Recientemente, se ha llevado a cabo en San Vicente del Raspeig, una amplia campaña de fumigaciones con pesticidas y herbicidas en zonas ajardinadas y parques del municipio. Como se explicaba en carteles de aviso colocados en farolas y árboles, de forma no muy visible y sin mas aviso a la población, se han estado fumigando estas zonas con el herbicida Glifosato (sal isopropilamina) y un insecticida neuractivo (Imidacloprid), que mata a los insectos entre ellos a las abejas, como pudieron comprobar miembros de la asociación días después de su aplicación.

Denunciamos, en general, el uso de estas sustancias tóxicas que la legislación europea prohíbe o recomienda no usar en núcleos urbanos, por las consecuencias sobre los seres humanos, la flora y la fauna.

“La UE, mediante la Directiva marco para un Uso sostenible de los plaguicidas, insta a las distintas administraciones a que velen porque se minimice o prohíba el uso de plaguicidas en diversas zonas específicas, entre ellas las siguientes: a lo largo de las carreteras, en los espacios utilizados por el público en general, o por grupos vulnerables, como los parques, jardines públicos, campos de deportes y áreas de recreo, recintos escolares y campos de juego y los espacios cercanos a los centros de asistencia sanitaria”

Los efectos perniciosos de estas sustancias son cada vez mas conocidos y resulta una autentica temeridad y falta de sentido común aplicarlas, particularmente, en zonas de juegos de niños o en las cercanías de colegios y centros de salud.
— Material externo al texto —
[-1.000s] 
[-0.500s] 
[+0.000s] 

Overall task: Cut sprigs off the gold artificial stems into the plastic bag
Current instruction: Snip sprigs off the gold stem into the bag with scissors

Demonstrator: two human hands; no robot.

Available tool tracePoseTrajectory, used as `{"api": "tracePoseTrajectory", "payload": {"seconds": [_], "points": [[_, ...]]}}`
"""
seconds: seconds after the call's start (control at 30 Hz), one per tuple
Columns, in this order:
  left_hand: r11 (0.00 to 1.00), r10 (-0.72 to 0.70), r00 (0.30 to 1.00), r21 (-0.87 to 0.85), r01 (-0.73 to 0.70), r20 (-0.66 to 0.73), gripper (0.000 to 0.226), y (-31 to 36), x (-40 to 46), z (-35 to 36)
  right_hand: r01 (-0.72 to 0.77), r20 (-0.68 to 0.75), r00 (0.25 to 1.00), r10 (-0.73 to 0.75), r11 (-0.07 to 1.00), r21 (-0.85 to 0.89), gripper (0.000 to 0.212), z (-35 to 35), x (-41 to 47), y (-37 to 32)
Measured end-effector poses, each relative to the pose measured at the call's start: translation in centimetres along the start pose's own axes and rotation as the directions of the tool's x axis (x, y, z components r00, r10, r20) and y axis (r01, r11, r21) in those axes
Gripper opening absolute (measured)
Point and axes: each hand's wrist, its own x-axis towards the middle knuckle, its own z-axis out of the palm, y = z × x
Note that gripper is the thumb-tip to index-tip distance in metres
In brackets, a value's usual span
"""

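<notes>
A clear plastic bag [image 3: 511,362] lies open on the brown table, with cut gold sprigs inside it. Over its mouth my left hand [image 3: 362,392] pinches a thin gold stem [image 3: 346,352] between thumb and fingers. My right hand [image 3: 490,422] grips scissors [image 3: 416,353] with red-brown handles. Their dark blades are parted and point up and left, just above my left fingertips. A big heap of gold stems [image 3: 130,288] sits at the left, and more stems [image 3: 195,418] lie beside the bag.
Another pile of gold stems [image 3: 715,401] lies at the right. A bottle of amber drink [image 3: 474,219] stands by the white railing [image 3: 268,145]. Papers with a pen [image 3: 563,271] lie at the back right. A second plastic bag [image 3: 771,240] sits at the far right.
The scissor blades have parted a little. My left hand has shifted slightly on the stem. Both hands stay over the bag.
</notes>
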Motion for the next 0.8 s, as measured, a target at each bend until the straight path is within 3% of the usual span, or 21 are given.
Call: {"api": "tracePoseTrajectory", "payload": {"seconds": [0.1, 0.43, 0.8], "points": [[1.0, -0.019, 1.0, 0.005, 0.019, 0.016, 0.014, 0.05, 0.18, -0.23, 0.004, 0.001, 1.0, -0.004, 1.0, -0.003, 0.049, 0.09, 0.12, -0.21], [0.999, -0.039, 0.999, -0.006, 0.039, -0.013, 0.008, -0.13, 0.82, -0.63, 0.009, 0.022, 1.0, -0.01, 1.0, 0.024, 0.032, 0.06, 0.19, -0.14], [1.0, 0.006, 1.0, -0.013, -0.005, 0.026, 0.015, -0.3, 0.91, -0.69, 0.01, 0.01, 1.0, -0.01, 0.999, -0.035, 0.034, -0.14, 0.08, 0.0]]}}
Además, resulta una profunda irresponsabilidad lanzar pesticidas que puedan matar a las abejas, por razones ecológicas mas que obvias y que recientemente han demostrado que son la principal causa de las desaparición de estos insectos a nivel mundial. El glifosato, por ejemplo, interfiere en el funcionamiento hormonal de células humanas, afecta a las células de la placenta, así como a las embrionarias. Asimismo, provoca nacimientos prematuros y abortos, mieloma múltiple y linfoma non-Hodgkin (dos tipos de cáncer), y daña el ADN de las células. Además, este tipo de sustancias son especialmente peligrosas por su persistencia en el medio ambiente y en el organismo (bioacumulables).

Si a todo esto se une el negocio que supone, únicamente para grandes empresas multinacionales, el uso de estas sustancias; se entienden aún menos estos gastos en épocas de grandes recortes a cosas realmente necesarias.

Por todo esto, Ecologistas en Acción exige la suspensión inmediata y definitiva de los tratamientos con sustancias tóxicas en San Vicente y proponemos tratamientos biológicos si fueran necesarios, y tratamientos mecánicos para eliminar la vegetación no deseada. Aunque recomienda, en general, un cambio de mentalidad en el tratamiento y gestión de árboles, parques, zonas ajardinadas y vegetación, que considere que son seres vivos y no mobiliario urbano.